Work instructions: The answer must be an exact reproduction of the lines from the start of the records below through the line containing "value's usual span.", and nothing more.

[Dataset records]
□ □ □ □
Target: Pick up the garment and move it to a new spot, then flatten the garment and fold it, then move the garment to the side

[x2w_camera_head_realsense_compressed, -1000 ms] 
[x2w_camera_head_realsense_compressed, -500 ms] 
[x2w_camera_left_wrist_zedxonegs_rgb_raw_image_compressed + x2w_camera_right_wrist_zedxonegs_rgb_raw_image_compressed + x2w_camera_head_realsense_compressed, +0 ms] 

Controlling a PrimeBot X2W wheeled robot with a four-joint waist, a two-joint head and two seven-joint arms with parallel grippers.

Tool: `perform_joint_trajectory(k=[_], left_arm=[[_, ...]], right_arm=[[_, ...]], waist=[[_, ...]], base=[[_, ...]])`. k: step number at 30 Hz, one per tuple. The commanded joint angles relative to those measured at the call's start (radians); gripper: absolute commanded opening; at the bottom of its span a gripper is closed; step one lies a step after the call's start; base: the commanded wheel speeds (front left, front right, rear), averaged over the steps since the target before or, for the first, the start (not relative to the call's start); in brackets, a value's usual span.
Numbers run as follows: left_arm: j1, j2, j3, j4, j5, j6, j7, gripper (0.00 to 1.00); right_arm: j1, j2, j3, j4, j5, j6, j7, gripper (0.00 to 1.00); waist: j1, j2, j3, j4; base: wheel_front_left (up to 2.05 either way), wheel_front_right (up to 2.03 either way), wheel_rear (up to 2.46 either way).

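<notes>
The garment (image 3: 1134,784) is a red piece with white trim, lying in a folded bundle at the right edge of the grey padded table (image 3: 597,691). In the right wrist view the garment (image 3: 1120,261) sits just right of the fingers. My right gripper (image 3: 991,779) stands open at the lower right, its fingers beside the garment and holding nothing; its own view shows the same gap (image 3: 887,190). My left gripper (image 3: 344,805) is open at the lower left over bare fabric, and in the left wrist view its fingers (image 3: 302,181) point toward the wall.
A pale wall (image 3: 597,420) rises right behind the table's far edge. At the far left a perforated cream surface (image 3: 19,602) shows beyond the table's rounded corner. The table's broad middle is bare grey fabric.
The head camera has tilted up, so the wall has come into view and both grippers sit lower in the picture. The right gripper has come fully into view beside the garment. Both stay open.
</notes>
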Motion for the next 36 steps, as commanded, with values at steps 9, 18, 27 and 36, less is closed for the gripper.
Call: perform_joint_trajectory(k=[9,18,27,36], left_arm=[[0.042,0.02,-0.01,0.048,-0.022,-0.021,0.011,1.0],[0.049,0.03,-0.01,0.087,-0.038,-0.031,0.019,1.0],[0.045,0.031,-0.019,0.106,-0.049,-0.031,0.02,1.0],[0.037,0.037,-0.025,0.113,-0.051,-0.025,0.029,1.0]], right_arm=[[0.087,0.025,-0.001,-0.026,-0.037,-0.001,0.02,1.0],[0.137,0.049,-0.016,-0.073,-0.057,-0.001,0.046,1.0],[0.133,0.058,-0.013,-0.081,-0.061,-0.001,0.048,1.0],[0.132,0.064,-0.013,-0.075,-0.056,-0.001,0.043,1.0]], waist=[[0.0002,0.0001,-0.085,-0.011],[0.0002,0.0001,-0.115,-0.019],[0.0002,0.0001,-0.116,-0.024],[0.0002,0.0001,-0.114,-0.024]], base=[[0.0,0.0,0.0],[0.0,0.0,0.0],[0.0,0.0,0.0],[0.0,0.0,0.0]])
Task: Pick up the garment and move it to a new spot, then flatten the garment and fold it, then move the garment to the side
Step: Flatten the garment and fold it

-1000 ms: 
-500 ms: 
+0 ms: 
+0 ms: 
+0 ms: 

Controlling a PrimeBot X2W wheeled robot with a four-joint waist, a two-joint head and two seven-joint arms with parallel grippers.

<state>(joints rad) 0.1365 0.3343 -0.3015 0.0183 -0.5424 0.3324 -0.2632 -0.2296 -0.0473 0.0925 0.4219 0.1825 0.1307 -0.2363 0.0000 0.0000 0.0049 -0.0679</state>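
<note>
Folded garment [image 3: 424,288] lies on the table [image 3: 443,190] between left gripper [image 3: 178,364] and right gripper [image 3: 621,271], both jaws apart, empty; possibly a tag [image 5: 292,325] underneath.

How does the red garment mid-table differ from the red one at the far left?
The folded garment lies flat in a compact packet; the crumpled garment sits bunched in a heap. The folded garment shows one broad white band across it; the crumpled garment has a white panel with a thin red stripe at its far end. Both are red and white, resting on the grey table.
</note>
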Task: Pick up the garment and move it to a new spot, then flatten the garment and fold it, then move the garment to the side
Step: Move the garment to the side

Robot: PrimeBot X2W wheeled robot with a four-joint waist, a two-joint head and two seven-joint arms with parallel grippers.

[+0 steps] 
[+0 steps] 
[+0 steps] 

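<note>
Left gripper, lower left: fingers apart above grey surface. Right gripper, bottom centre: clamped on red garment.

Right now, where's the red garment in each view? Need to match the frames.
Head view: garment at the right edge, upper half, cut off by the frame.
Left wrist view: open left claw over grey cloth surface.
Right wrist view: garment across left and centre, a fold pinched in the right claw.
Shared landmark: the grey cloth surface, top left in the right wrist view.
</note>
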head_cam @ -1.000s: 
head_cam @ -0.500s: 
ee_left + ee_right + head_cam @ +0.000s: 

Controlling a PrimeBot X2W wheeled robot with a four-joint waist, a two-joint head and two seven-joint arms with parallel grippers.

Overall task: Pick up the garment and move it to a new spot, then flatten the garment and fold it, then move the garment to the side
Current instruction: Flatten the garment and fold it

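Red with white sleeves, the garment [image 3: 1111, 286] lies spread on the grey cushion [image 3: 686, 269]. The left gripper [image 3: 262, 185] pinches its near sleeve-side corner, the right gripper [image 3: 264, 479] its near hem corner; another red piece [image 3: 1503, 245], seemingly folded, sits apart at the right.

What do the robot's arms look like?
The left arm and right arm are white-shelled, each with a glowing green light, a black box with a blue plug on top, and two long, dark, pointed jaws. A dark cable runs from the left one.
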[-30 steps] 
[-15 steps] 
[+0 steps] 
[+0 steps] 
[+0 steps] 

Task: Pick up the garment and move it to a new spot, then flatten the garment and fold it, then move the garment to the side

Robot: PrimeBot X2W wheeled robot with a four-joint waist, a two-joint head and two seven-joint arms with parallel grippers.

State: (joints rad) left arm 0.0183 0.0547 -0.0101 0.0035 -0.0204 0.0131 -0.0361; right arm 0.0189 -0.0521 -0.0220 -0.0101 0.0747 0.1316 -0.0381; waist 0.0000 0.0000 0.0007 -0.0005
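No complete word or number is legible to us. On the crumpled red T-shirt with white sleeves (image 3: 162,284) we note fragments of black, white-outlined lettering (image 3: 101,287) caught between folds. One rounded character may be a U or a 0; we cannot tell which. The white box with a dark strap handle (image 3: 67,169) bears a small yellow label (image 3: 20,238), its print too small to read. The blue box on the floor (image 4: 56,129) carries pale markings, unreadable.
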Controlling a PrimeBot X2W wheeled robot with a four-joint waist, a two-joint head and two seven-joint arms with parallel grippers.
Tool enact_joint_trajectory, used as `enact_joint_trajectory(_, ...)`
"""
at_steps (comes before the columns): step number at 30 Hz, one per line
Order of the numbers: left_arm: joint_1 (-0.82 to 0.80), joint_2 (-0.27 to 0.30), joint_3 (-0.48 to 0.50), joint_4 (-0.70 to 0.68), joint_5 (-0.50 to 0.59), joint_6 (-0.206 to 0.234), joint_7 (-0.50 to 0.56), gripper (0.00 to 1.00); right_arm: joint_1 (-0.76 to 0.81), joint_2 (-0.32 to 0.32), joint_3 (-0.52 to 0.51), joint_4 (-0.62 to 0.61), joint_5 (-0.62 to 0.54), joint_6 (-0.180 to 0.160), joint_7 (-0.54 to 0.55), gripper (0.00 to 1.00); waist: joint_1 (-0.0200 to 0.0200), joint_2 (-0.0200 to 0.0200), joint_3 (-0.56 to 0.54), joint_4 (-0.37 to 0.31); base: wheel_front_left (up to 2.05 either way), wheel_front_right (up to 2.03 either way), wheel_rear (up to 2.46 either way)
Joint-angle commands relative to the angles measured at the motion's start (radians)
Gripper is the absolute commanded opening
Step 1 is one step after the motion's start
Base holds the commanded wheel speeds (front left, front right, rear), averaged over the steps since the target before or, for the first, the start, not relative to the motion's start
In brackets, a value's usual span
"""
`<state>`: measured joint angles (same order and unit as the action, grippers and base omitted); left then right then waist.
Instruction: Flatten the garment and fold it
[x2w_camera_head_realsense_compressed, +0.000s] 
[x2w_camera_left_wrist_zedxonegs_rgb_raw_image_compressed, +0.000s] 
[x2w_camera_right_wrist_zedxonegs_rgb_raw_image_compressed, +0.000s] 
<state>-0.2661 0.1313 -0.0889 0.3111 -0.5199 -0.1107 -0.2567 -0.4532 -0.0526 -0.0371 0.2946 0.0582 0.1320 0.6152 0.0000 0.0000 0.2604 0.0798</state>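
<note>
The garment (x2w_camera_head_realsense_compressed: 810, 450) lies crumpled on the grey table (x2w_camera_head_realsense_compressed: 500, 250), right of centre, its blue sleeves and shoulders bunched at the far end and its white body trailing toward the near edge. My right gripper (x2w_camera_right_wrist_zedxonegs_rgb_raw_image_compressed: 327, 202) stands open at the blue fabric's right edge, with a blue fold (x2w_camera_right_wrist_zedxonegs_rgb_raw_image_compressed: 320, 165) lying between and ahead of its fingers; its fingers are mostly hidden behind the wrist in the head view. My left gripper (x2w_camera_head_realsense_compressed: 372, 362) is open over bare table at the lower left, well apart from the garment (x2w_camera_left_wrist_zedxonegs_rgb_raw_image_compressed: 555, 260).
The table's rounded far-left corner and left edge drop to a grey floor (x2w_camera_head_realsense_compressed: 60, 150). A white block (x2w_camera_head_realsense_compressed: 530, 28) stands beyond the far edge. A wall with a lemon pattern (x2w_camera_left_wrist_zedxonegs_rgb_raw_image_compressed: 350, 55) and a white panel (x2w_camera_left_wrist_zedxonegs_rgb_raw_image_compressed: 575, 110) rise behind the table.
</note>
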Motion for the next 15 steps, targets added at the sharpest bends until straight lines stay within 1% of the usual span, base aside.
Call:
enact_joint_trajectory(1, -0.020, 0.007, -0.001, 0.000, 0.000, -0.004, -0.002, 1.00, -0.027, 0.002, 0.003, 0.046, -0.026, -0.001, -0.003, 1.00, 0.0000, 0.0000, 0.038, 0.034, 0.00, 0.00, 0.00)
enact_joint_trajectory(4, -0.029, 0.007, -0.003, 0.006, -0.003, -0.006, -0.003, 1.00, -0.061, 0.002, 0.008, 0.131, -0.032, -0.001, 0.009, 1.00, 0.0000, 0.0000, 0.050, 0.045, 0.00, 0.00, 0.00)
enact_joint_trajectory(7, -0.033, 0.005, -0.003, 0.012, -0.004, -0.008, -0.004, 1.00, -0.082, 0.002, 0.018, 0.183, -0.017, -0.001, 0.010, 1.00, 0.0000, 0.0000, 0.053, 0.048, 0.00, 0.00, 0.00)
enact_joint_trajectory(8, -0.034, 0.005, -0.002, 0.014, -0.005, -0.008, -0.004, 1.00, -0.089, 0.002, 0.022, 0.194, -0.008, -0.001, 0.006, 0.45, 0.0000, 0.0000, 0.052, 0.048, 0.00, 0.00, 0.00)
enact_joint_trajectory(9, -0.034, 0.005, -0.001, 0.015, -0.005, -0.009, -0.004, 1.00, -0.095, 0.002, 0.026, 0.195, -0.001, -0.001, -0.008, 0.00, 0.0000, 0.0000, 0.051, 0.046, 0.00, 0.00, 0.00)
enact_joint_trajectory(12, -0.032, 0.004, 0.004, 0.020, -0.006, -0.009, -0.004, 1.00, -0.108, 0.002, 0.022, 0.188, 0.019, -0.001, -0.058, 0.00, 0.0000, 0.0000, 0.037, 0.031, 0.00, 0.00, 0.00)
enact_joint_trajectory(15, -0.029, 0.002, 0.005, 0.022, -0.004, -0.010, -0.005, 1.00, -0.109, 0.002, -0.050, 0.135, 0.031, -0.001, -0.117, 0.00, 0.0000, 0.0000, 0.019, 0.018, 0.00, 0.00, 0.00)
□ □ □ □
Answer to this exercise:
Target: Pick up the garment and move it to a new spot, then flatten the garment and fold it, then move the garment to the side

[x2w_camera_head_realsense_compressed, -1000 ms] 
[x2w_camera_head_realsense_compressed, -500 ms] 
[x2w_camera_left_wrist_zedxonegs_rgb_raw_image_compressed + x2w_camera_right_wrist_zedxonegs_rgb_raw_image_compressed + x2w_camera_head_realsense_compressed, +0 ms] 

Controlling a PrimeBot X2W wheeled robot with a four-joint waist, a two-joint head and two seven-joint arms with parallel grippers.

Tool: `perform_joint_trajectory(k=[_], left_arm=[[_, ...]], right_arm=[[_, ...]], waist=[[_, ...]], base=[[_, ...]])`. k: step number at 30 Hz, one per tuple. The commanded joint angles relative to those measured at the call's start (radians); gripper: absolute commanded opening; at the bottom of its span a gripper is closed; step one lies a step after the call's start; base: the commanded wheel speeds (front left, front right, rear), averaged over the steps since the target before or, for the first, the start (not relative to the call's start); in brackets, a value's usual span.

No further output is needed.